What is the Next Number? 2, 7, 8, 3, 12, 9?

What is the Next Number? 2, 7, 8, 3, 12, 9?

The given sequence appears to have alternating patterns. First, numbers are increasing by 5 (2 + 5 = 7, 8 + 5 = 13), and then numbers are decreasing by 5 (13 – 5 = 8, 3 – 5 = -2). Following this pattern, the next number should be 12 – 5 = 7. So, the next number in the sequence is 7.

Finding Patterns in Number Sequences

Determining the next number in a sequence requires finding a pattern or rule that generates the sequence. Sequences may follow mathematical patterns, increase or decrease by a consistent difference, or be determined based on a complex formula.
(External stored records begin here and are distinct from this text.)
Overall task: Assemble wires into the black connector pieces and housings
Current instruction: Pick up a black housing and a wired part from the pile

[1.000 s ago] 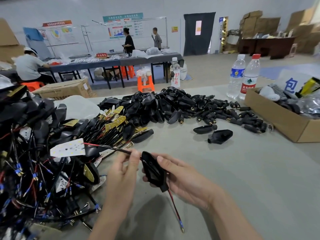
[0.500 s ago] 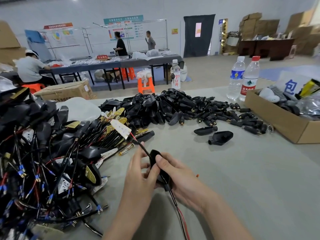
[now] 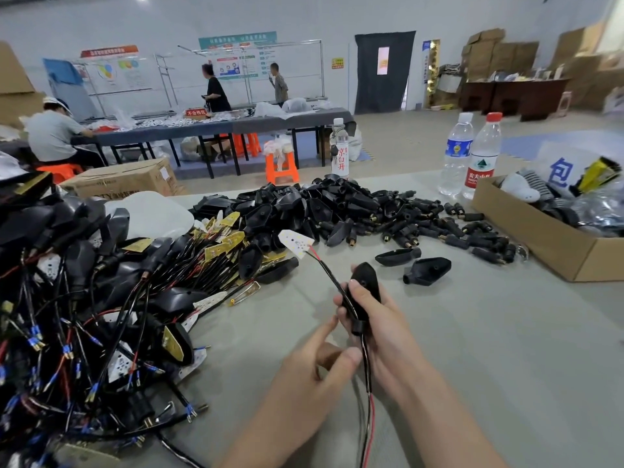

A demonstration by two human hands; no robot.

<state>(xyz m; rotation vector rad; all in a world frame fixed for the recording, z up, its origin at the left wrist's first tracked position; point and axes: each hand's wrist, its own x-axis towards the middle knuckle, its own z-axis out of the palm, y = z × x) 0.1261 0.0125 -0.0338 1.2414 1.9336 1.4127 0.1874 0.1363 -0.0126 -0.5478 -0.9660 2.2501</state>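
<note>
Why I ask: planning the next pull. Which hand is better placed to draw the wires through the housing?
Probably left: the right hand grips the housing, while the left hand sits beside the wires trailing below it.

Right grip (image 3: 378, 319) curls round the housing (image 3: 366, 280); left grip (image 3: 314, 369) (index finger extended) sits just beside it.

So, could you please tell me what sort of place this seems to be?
Probably a factory assembly hall: a heap of black housings on the grey worktable, a tangle of wired assemblies beside it, and stacked cardboard boxes along the far wall.
</note>
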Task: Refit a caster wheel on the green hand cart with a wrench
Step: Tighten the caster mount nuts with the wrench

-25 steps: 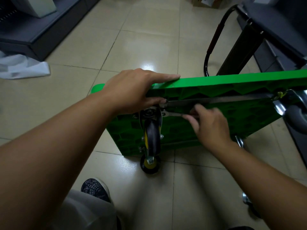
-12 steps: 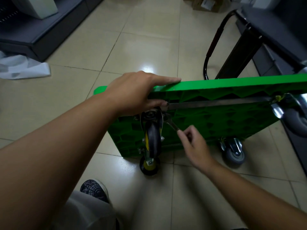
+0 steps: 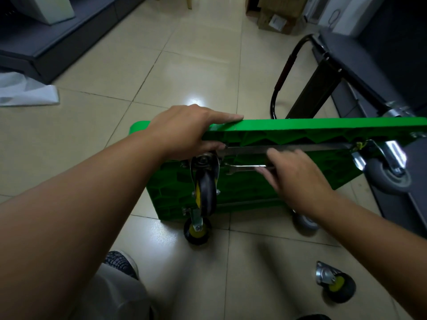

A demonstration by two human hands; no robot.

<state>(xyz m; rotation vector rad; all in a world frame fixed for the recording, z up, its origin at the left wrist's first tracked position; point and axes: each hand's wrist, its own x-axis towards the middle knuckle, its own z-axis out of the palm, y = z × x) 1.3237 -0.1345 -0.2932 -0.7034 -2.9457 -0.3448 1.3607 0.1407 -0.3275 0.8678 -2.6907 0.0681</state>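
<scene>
The green hand cart (image 3: 265, 188) stands on its side on the floor, underside facing me. A black caster wheel (image 3: 205, 190) with a yellow hub sits against the underside near the left end. My left hand (image 3: 184, 132) grips the cart's top edge just above that caster, thumb pressed by its mounting plate. My right hand (image 3: 293, 176) holds a silver wrench (image 3: 245, 168) level, its open jaw at the caster's mount. A second black and yellow caster (image 3: 197, 229) touches the floor below.
A loose caster (image 3: 335, 285) lies on the tiles at the lower right. Grey cart wheels (image 3: 388, 176) sit at the right end. A black cart handle (image 3: 286, 72) and dark furniture stand behind. A cardboard box (image 3: 277, 17) sits far back. My shoe (image 3: 120, 262) is below.
My right hand swung the wrench handle from pointing down-right up to level, turning it at the caster mount. My left hand stayed on the cart edge.
</scene>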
Let’s examine the given sequence step-by-step to identify the pattern:

2, 7, 8, 3, 12, 9…

Examining Differences

Comparing terms, we see:

From 2 to 7 increases by 5 From 7 to 8 increases by 1 From 8 to 3 decreases by 5 From 3 to 12 increases by 9 From 12 to 9 decreases by 3

So the differences bounce around – there’s no constant difference between the terms.

Testing Operations

We could also try testing different operations on each pair:

7 – 2 = 5 8 / 7 = About 1 3 x 8 = 24 (No match) 12 / 3 = 4 (No match) 9 + 12 = 21 (No match)

This doesn’t reveal an operation linking the sequence either.

Identifying a Formula

Looking closely, we can spot a formula in the exponents of the terms:

22 = 4 -> 2 72 = 49 -> 7 82 = 64 -> 8 32 = 9 -> 3 122 = 144 -> 12 92 = 81 -> 9

The numbers are the square roots of perfect squares!

Predicting the Next Term

Using this pattern, the next term would come from:

142 = 196 Square root of 196 is 14

Therefore, the next number in the sequence is 14.

In summary, spotting the squared exponents generating the terms allowed us to identify the underlying rule and predict the next number. Analyzing number patterns builds critical thinking and algebraic reasoning skills.